Wall Street Journal columnist Joel Zinberg today reminds us that in 2020 the Biden campaign in general and Kamala Harris specifically “maligned President Trump’s claims about the speed of vaccine development and questioned its safety and effectiveness. New York’s Gov. Andrew Cuomo cast doubt on FDA evaluations of Covid-19 vaccines and said states should conduct their own reviews. An Aug. 27 letter from the Centers for Disease Control and Prevention asking governors for help setting up vaccine distribution elicited a statement from Senate Democratic Leader Chuck Schumer questioning the safety of the vaccines in development. Media ‘fact checkers’ said rapid vaccine development would take a ‘miracle.’”

Coincidentallu, Between April and December, Zinberg noted, the share of Americans who told pollsters they were likely to consent to vaccination declined from 74 percent to 56 percent.

Reuters quoted Joe Biden back in September as saying, “Let me be clear: I trust vaccines, I trust scientists, but I don’t trust Donald Trump. At this moment, the American people can’t either.”

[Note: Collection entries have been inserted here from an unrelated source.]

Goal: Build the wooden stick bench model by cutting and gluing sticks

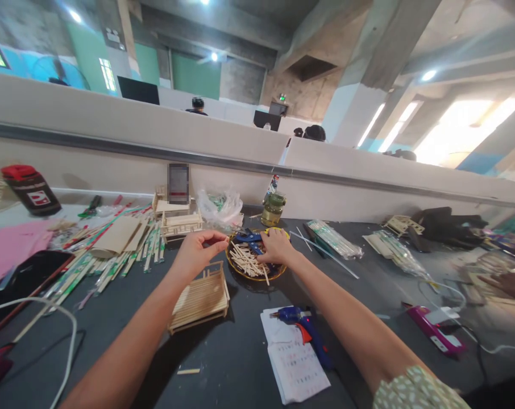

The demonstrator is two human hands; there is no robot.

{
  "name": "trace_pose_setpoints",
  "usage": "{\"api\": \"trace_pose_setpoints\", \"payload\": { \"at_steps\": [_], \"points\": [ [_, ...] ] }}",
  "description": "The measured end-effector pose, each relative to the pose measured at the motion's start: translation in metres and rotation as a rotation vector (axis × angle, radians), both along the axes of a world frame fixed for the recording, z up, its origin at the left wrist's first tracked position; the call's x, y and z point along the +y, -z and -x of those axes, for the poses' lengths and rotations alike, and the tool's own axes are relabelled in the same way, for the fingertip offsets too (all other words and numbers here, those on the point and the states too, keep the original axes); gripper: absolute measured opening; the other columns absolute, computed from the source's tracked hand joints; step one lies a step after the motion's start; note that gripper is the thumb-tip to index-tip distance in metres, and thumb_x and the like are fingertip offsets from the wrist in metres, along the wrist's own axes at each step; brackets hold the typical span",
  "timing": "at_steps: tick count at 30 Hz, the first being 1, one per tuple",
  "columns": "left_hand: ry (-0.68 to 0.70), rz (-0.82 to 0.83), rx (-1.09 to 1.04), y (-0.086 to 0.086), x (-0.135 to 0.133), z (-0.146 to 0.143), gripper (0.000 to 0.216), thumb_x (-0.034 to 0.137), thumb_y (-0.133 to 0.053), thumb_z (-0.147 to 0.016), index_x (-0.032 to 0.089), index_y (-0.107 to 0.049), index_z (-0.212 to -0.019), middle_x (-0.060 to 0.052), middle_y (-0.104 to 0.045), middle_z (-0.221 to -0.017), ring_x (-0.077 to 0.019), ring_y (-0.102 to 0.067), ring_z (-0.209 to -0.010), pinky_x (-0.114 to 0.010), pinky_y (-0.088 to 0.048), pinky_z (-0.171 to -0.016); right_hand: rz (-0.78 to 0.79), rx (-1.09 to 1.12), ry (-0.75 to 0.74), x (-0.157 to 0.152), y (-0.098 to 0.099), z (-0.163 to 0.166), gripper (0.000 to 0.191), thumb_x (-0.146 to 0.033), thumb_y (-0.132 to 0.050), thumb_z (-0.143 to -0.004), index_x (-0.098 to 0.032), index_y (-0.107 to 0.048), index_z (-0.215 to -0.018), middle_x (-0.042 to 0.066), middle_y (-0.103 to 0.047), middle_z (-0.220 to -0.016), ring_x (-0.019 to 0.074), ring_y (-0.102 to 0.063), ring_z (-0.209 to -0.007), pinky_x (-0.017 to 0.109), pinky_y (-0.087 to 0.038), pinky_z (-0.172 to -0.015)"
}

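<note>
My left hand point(199, 250) hovers at the left rim of a round yellow-edged basket point(278, 275), thumb and fingertips pinched together; anything between them is too small to make out. My right hand point(275, 247) reaches into the basket with fingers bent downward among short wooden sticks point(245, 260), beside blue-handled cutters point(249, 238). Whatever its fingertips grip is hidden. Below my left hand stands a small slatted stick-built model point(202, 300) with short posts. A blue glue gun point(306, 332) lies on a folded written paper point(294, 363) under my right forearm.
Long wrapped sticks point(153, 247), a phone point(29, 284) and a red-capped bottle point(31, 190) are at left. Behind the basket stand a jar point(273, 209), a plastic bag point(219, 207) and another stick model point(181, 224). At right are stick packs point(336, 238), a purple power strip point(436, 329) and another person's hand point(507, 284).
</note>
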State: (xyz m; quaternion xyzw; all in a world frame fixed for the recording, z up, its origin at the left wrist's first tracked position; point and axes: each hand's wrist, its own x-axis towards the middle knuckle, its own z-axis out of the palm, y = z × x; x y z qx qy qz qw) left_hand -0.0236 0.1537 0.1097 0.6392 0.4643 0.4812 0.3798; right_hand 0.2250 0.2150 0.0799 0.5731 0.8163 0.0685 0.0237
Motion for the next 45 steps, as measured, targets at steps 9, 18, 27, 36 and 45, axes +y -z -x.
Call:
{"api": "trace_pose_setpoints", "payload": {
  "at_steps": [9, 18, 27, 36, 45],
  "points": [
    [-0.051, 0.034, -0.048, -0.006, -0.002, 0.004, 0.024, 0.037, -0.078, -0.067, 0.019, -0.075, -0.084, -0.004, -0.075, -0.084, -0.0181, -0.066, -0.078, -0.030, -0.051, -0.075, 0.020, 0.473, -0.027, -0.040, -0.047, -0.009, 0.052, -0.037, -0.064, -0.074, -0.015, -0.056, -0.120, 0.014, -0.061, -0.115, 0.0272, -0.059, -0.102, 0.039, -0.045, -0.089],
    [-0.106, 0.093, -0.211, -0.009, 0.001, 0.016, 0.035, 0.042, -0.083, -0.060, 0.017, -0.075, -0.083, -0.005, -0.073, -0.079, -0.0161, -0.064, -0.069, -0.026, -0.050, -0.063, -0.085, 0.852, -0.224, -0.058, -0.045, 0.029, 0.062, -0.015, -0.054, -0.068, -0.017, -0.047, -0.130, 0.011, -0.059, -0.123, 0.0236, -0.057, -0.111, 0.038, -0.043, -0.097],
    [-0.142, 0.074, -0.215, -0.002, 0.031, 0.034, 0.039, 0.047, -0.078, -0.065, 0.016, -0.073, -0.088, -0.007, -0.073, -0.083, -0.0191, -0.067, -0.076, -0.028, -0.052, -0.066, -0.168, 0.750, -0.307, -0.024, -0.041, 0.048, 0.058, -0.016, -0.054, -0.067, -0.016, -0.051, -0.125, 0.011, -0.060, -0.112, 0.0242, -0.055, -0.102, 0.039, -0.044, -0.092],
    [0.099, -0.310, 0.980, 0.006, 0.116, 0.037, 0.013, 0.015, -0.060, -0.078, 0.020, -0.071, -0.078, -0.007, -0.048, -0.147, -0.0261, -0.064, -0.107, -0.037, -0.047, -0.089, 0.680, 1.559, 0.070, 0.051, -0.038, 0.073, 0.037, -0.017, -0.059, -0.056, -0.019, -0.058, -0.093, -0.004, -0.056, -0.066, 0.0124, -0.053, -0.055, 0.025, -0.045, -0.054],
    [0.276, -0.428, 1.234, 0.009, 0.116, 0.031, 0.019, 0.011, -0.054, -0.078, 0.018, -0.072, -0.077, -0.011, -0.069, -0.085, -0.0256, -0.060, -0.096, -0.034, -0.043, -0.080, 1.027, 1.985, 0.144, 0.042, -0.038, 0.086, 0.038, -0.011, -0.053, -0.056, -0.018, -0.056, -0.093, 0.003, -0.067, -0.080, 0.0189, -0.067, -0.074, 0.031, -0.056, -0.064]
  ]
}}
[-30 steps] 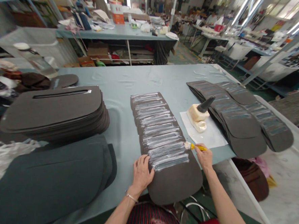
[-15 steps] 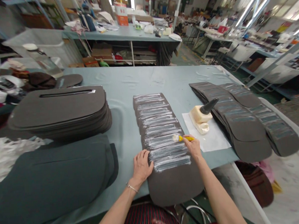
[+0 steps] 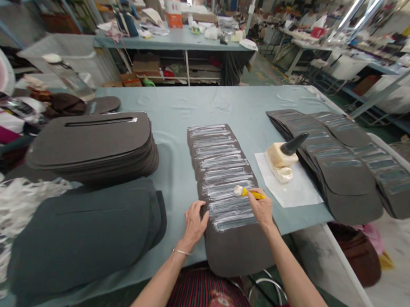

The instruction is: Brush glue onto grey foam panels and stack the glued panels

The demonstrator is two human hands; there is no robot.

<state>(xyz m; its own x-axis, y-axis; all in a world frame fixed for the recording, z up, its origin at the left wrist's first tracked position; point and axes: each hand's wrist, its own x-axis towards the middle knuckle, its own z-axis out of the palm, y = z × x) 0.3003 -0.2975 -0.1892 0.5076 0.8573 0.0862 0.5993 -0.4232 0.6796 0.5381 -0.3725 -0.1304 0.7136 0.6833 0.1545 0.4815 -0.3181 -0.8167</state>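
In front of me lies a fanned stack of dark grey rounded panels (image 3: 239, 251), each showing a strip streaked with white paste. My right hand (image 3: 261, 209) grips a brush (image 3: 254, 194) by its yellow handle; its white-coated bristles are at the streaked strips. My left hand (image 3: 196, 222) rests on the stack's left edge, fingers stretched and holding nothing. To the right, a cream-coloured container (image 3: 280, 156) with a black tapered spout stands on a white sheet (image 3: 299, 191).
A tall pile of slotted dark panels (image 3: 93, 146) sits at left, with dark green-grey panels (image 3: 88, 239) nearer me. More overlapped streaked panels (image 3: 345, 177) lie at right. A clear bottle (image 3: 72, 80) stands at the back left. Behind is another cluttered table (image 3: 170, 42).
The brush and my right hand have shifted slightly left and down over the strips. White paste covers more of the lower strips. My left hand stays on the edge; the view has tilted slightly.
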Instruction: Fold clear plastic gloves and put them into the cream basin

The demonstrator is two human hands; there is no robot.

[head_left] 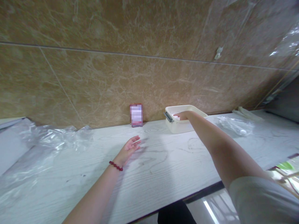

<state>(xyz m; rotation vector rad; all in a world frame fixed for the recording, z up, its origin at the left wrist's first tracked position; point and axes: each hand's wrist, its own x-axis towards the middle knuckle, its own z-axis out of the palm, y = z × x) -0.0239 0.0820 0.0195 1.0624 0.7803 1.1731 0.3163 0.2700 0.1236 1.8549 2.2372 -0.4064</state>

In an editorial today the WSJ reported that on Monday two Democrat congressional representatives “sent letters pressing 12 cable and tech CEOs to drop contracts with right-of-center media outlets including Fox News. Two days later the Energy and Commerce Committee held a hearing about ‘disinformation and extremism’ in conservative media. The only notable extremism on display was the majority party’s appetite for regulating and policing the free press.”A Texas Democrat representative said at the hearing that he saw a tension between “the freedom of speech versus other peoples’ safety.”

Like what was said by Biden, Harris, Cuomo, Schumer and certain media fact checkers?

From Kimberley Strassel’s WSJ column today: “Right now, the greatest threat to free speech in this country is not any law passed by the government— the First Amendment stands as a bulwark,” says Federal Communications Commissioner Brendan Carr. “The threat comes in the form of legislating by letterhead. Politicians have realized that they can silence the speech of those with different political viewpoints by public bullying.”

This observation came after Twitter, Facebook and others banned prominent conservatives, Twitter locked the account of the New York Post for reporting news about the Democratic presidential nominee’s son, Google and Apple dropped Parler from their app stores and Amazon banned a three-year-old book questioning transgenderism.

There is more than one way to skin a free speech cat.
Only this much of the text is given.